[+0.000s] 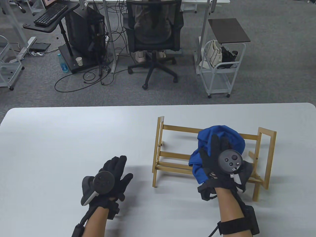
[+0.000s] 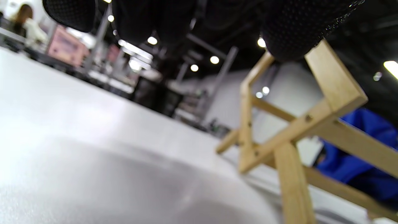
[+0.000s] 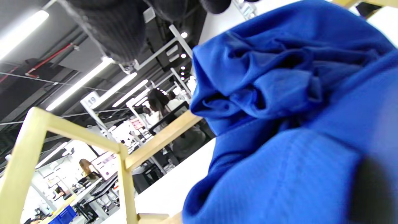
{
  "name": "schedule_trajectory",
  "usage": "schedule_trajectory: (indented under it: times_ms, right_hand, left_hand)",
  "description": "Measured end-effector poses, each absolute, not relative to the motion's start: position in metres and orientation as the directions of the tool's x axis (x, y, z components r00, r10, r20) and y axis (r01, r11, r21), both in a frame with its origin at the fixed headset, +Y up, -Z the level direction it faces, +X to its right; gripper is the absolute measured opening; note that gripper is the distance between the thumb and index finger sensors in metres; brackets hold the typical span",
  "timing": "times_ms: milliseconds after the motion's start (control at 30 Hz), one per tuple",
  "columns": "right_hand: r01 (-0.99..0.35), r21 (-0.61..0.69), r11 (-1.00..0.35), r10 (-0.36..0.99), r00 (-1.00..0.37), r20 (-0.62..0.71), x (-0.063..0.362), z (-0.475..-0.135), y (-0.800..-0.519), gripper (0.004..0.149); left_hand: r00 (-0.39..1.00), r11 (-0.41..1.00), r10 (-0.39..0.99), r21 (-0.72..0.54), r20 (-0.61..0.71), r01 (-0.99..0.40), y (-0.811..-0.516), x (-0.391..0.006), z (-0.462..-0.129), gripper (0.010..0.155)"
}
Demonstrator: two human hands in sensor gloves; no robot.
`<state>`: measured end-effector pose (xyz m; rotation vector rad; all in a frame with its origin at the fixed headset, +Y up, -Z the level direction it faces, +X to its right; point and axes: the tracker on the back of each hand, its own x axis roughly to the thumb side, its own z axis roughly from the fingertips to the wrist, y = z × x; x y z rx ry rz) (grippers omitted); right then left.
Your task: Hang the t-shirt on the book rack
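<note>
right hand (image 1: 223,158) lies flat on top of the blue t-shirt (image 1: 230,135), fingers (image 1: 214,143) stretched toward 12 o'clock and pressing the cloth down. whether any fabric is pinched under the palm, i cannot tell; from what shows, the fingers look extended rather than curled.

the shirt sits bunched in a loose heap on the wooden book rack (image 1: 170,158), over the right half of its rails. part spills toward 7 o'clock below the front rail. right wrist view shows deep folds in the t-shirt (image 3: 279,93) and a rack rail (image 3: 161,137) running under it.

left hand (image 1: 112,176) is off at 9 o'clock from the rack, well apart, fingers spread and empty above the white table (image 1: 61,138). left wrist view catches the rack's end frame (image 2: 279,140) near.

handling judgement: light, limp, a little slick knit. it will slump and slide off a narrow rail unless weight is balanced both sides. i'd take it at the shoulders or hem edge, two-handed, and spread it before draping. rack looks light and may shift if tugged.
</note>
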<state>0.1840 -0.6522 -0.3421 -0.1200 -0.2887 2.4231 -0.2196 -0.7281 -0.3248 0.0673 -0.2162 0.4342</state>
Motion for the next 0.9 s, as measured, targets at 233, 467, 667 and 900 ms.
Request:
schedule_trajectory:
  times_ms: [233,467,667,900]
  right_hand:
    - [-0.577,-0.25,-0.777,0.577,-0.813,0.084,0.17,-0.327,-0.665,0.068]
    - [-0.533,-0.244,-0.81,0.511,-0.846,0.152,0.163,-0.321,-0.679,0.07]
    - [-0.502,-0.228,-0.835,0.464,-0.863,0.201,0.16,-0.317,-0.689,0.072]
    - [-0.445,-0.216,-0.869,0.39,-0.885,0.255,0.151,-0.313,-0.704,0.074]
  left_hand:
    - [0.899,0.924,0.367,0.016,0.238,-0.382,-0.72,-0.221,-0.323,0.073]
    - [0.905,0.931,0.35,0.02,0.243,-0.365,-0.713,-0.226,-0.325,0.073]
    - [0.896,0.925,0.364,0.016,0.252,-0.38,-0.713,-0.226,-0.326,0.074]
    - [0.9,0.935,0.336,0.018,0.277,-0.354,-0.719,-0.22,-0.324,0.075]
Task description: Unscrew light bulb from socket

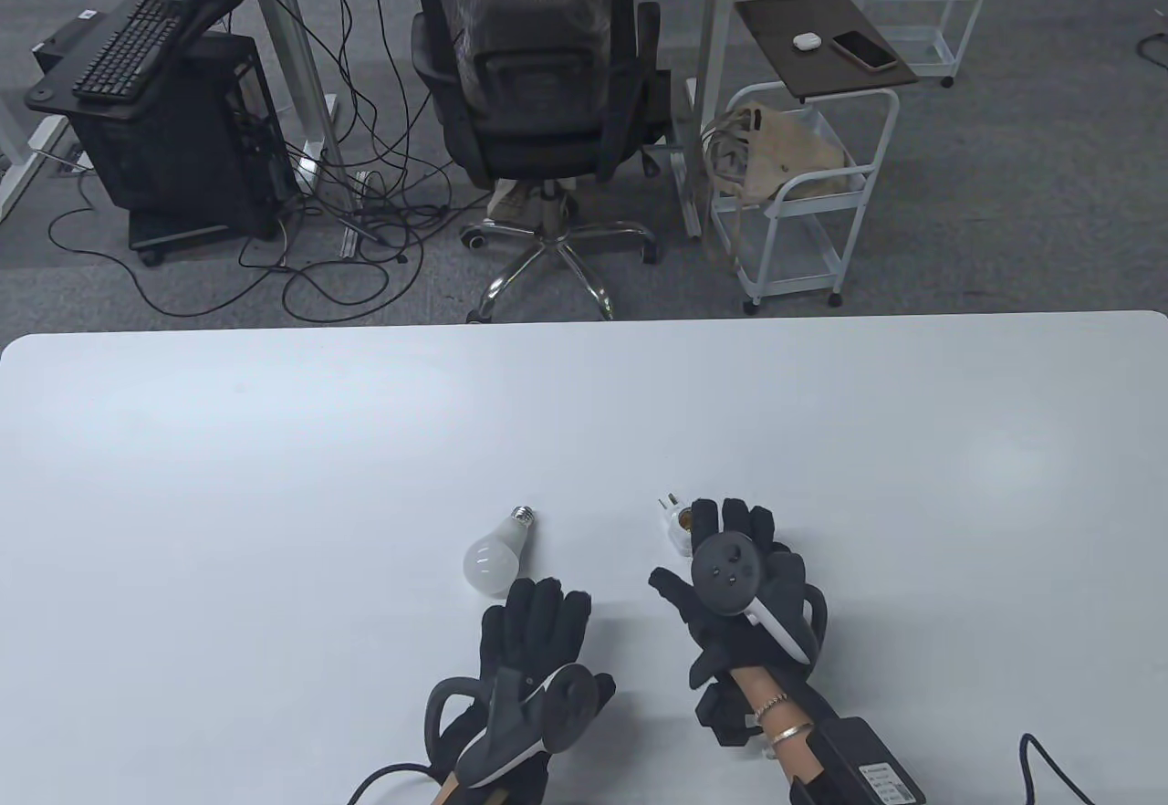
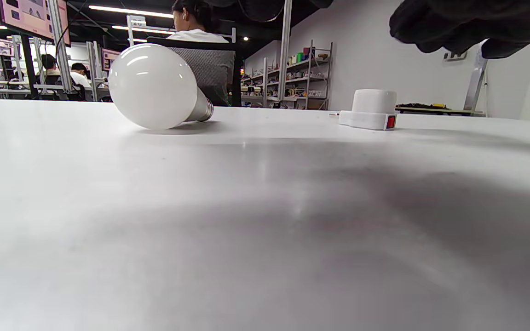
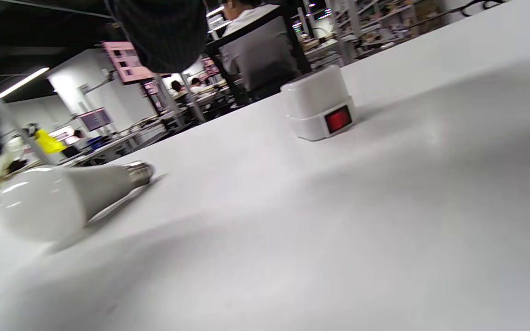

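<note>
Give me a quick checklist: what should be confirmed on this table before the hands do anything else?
1. Bulb out of the socket: ok, they lie apart on the table.
2. Bulb at rest: ok, on its side, its screw base pointing away from the person.
3. Socket settled: ok, flat on the table, red switch showing in the wrist views.
4. Left hand free of the bulb: ok, just behind it, holding nothing.
5. Right hand free of the socket: cannot tell; fingertips reach right beside it from above, while the right wrist view shows nothing gripping it.
6. Bulb unbroken: ok, no cracks visible.
</note>
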Available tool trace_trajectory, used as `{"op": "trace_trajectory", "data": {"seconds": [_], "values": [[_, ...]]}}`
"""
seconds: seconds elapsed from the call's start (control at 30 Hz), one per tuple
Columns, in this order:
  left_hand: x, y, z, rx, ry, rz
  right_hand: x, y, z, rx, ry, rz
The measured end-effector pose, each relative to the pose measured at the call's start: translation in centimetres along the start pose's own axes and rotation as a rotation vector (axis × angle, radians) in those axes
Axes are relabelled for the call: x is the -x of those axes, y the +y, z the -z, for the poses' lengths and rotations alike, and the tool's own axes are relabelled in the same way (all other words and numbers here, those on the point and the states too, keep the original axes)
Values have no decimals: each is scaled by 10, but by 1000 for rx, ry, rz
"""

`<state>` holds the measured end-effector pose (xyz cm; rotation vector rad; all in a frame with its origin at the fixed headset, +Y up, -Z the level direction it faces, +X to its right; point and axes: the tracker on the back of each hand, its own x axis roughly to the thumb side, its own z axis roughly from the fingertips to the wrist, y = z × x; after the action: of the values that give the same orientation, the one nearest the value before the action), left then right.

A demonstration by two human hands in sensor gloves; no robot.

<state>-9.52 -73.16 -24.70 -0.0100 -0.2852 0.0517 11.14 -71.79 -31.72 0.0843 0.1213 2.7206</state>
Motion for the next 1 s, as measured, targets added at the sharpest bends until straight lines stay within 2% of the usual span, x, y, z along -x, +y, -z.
{"op": "trace_trajectory", "data": {"seconds": [0.2, 0.33, 0.5, 0.57, 0.67, 1.0], "values": [[4, 1, 0, 16, 10, -19, -7, -3, -34, -46, -102, -7], [6, 0, 0, 29, 16, -21, -8, 8, -48, -72, -151, -7], [7, -1, 1, 30, 18, -29, -8, 30, -52, -95, -191, -68], [7, -2, 2, 40, 17, -22, -10, 35, -51, -154, -197, -144], [8, -3, 3, 41, 18, -17, -13, 37, -53, -133, -229, -222], [6, -11, 5, 80, 8, 10, -6, 35, -52, -142, -233, -157]]}}
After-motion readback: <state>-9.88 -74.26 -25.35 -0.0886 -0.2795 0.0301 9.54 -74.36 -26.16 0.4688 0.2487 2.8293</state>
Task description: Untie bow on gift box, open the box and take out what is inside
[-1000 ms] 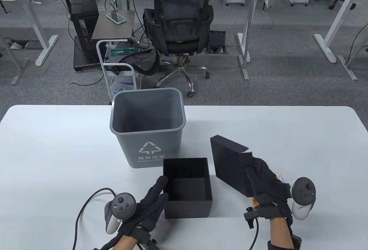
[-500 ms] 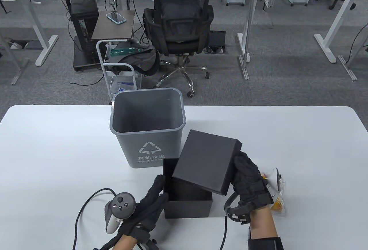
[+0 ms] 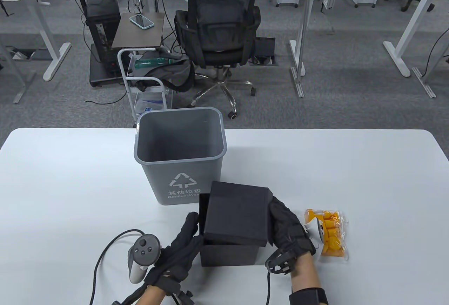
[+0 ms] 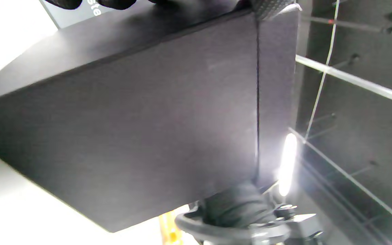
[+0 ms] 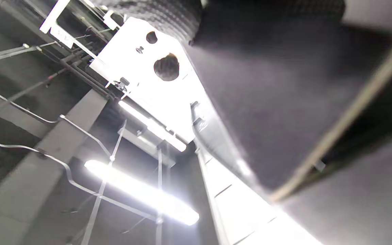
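The black gift box (image 3: 228, 254) stands near the table's front edge, and its wide side fills the left wrist view (image 4: 131, 129). My right hand (image 3: 286, 226) grips the black lid (image 3: 238, 214) by its right edge and holds it tilted over the box's opening, its near edge low on the box. My left hand (image 3: 186, 236) lies with straight fingers against the box's left wall. A clear packet of orange sweets (image 3: 328, 231) lies on the table just right of my right hand. No bow or ribbon is in view.
A grey waste bin (image 3: 180, 154) stands directly behind the box, touching distance from the lid. A black cable (image 3: 105, 249) loops on the table at my left wrist. Beyond the white table (image 3: 70, 185) are an office chair, a seated person and desks.
My right hand has swung the lid from upright at the right of the box leftward and down over the opening. The packet of sweets, earlier hidden by that hand, now shows on the table.
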Available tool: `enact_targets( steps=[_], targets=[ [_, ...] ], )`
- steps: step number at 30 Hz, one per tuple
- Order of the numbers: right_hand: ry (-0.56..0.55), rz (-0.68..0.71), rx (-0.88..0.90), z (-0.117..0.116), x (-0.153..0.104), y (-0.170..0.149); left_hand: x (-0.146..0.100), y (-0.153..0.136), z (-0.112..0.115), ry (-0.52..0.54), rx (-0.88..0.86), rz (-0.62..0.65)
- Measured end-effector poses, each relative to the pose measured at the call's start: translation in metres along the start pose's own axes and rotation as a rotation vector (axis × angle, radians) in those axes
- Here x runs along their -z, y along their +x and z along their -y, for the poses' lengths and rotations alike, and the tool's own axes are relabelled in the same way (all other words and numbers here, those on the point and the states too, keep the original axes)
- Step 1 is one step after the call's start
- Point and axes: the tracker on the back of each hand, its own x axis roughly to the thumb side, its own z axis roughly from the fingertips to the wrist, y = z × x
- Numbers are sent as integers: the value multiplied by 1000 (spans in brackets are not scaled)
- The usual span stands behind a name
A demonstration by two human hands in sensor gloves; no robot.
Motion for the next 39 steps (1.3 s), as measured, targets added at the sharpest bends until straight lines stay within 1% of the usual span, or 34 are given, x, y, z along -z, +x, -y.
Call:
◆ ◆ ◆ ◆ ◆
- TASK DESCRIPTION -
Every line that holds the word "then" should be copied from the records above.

- REPLY TO THE TASK -
`<state>`: measured end-effector pose (xyz m; rotation vector rad; all in a frame with its origin at the fixed headset, +Y up, -Z the level direction it faces, +X to its right; point and axes: the tracker on the back of each hand, its own x axis roughly to the thumb side, its own z axis roughly from the fingertips to the wrist, y = z × x; x y z rx ry rz) (grippers omitted); right then left.
`<state>` holds the measured end-effector pose (xyz cm; rotation vector rad; all in a frame with its origin at the fixed headset, +Y up, -Z the level direction it faces, +X to its right; point and axes: the tracker on the back of each hand, its own x axis roughly to the thumb side, its own z axis roughly from the fingertips to the wrist, y = z × x; after the action: of the values that give the same orientation, the one nearest the value before the action), left then right.

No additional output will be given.